The semi-automated construction of highly contiguous, near complete, and near error-free assemblies is feasible with current sequencing and assembly methods16. Trio binning is a widely used assembly method when parent-offspring trios are accessible17,18,19,20,21. The availability of parental sequencing data allows to bin the offspring’s sequencing reads into haplotype-specific sets based on k-mers specific to either the paternal or maternal haplotype, thereby assembling maternal and paternal haplotypes17,18.

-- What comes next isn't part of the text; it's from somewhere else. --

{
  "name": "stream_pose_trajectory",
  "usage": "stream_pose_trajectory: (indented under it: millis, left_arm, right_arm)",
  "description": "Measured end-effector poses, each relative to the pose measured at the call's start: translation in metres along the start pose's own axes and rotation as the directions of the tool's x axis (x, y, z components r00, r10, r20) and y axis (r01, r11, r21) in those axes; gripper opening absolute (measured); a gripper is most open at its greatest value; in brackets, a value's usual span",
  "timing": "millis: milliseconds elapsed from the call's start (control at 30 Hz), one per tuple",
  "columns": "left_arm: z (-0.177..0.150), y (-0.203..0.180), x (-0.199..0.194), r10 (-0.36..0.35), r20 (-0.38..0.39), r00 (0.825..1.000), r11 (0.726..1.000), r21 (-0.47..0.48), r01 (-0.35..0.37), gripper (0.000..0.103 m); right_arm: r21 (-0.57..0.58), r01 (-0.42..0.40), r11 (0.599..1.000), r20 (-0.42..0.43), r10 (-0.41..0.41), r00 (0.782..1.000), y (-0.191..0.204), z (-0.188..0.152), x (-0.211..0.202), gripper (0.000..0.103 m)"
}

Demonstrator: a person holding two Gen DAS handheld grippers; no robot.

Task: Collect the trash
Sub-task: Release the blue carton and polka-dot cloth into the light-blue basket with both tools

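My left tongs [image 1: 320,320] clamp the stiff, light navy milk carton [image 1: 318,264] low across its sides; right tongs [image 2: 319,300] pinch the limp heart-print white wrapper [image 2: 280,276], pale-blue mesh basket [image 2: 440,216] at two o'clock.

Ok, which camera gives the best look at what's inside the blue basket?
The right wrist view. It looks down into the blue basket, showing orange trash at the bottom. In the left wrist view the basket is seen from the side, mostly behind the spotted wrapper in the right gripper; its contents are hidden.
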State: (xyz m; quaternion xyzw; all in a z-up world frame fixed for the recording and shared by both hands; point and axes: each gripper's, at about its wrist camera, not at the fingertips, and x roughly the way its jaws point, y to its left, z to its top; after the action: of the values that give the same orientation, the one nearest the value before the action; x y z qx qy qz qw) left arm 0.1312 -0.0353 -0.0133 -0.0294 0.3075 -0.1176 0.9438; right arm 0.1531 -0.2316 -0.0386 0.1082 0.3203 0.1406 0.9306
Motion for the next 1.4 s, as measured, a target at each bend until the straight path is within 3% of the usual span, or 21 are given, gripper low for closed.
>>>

Here, we assemble a wisent genome with Pacific Biosciences (PacBio) HiFi reads. We produce two haplotype assemblies with trio binning and a primary assembly. We show that the wisent genome contains many extensive runs of homozygosity (ROH), which complicates phasing and results in incomplete haplotype-resolved assemblies. We integrate the primary wisent assembly into a bovine super-pangenome and identify a putatively trait-associated deletion of the entire protein-coding sequence of THRSP encoding thyroid hormone-responsive protein which is fixed in wisent and bison.
Results and discussion
Assembly of the wisent genome
A draft reference of the wisent genome was previously assembled with short sequencing reads13 but the assembly is highly fragmented and therefore not suitable for detailed pangenome analyses22. To make the wisent genome amenable to pangenome analyses, such as identifying structural variants differing between wisent and other wild and domesticated members of the Bovinae subfamily, we sampled tissue from a parent-offspring trio to assemble a wisent genome with long reads through trio binning. We collected 131.1 Gb (or approximately 44x coverage) of HiFi reads, with a mean read length of 19.3 Kb and a mean quality value of 32.4 from a male wisent (hereafter referred to as F1) from a captive population. We further collected approximately 40x, 38x, and 36x coverage of Illumina short reads from the F1, his sire, and dam, respectively. We used the parental short reads to trio-bin the long reads, assigning an unknown/paternal/maternal tag to each read. Overall, the “binnability” of the wisent sample reads was 61.9%, which is low compared to the 79.9%, 85.0%, or 99.2% binnability observed for intra-breed (Braunvieh x Braunvieh)23, inter-breed (Rätisches Grauvieh x Simmental)24, or inter-subspecies (Nellore [indicine] x Brown Swiss [taurine])19 HiFi-sequenced Bos taurus crosses (Fig. 1a–d). The F1 sample also had higher variability in binnability along the genome than observed previously in other bovines, suggesting that in this wisent trio there is less parental-specific sequence used to assign haplotypes, but also a more uneven distribution of such sequence (Fig. 1e; Supplementary Fig. 1).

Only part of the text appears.